# [Aim of the task]
Lines, not repeats, are what count: give the number of lines below that hold "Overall", and nothing more.

(Source records)
◆ ◆ ◆ ◆ ◆

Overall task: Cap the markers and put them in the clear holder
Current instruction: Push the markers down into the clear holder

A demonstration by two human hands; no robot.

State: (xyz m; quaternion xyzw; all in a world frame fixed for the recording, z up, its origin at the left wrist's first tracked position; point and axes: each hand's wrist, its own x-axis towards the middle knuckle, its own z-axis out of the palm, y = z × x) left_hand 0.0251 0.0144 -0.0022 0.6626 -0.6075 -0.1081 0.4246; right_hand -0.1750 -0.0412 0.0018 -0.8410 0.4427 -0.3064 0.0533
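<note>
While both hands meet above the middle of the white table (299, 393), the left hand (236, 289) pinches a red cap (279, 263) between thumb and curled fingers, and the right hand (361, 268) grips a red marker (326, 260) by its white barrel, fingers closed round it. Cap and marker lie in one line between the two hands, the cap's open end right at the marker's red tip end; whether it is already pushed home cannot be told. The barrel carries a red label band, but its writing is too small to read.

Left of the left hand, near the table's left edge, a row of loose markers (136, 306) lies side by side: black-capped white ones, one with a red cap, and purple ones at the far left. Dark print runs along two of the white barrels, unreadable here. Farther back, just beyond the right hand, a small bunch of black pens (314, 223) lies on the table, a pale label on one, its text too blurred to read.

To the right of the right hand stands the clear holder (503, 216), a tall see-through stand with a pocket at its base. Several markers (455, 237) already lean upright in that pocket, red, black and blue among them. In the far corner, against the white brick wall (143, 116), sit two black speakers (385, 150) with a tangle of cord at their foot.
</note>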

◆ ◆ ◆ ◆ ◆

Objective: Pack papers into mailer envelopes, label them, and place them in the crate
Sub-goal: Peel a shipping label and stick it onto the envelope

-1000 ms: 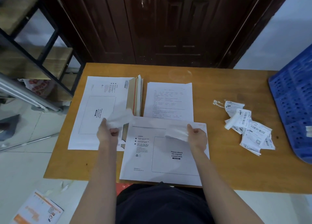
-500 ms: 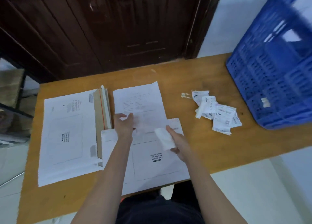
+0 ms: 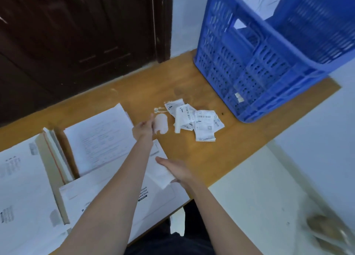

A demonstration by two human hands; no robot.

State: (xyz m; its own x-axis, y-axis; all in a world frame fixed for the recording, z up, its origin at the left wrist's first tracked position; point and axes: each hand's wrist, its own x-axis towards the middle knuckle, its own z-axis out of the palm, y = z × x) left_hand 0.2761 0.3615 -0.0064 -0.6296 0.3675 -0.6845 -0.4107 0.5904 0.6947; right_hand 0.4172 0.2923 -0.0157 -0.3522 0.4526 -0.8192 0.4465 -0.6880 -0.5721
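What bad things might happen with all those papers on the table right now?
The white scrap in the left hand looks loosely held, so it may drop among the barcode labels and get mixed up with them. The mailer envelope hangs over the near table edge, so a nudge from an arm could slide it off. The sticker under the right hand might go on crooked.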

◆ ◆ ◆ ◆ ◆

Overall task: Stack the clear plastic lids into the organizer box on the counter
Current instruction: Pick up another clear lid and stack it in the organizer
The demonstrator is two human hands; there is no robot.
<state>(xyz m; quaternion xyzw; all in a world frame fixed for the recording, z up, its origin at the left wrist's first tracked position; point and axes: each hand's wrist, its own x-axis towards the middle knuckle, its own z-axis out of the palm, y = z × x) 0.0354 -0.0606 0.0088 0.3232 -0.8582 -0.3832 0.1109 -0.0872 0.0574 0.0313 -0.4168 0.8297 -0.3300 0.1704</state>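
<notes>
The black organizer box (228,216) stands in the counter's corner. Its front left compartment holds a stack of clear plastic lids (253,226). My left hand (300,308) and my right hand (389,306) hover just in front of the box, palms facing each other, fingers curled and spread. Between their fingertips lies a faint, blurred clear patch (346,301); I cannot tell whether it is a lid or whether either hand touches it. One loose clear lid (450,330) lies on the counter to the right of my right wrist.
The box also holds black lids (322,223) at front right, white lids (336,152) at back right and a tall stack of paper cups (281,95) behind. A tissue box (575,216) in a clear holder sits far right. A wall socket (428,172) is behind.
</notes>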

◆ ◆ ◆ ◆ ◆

# [Solution to this task]
2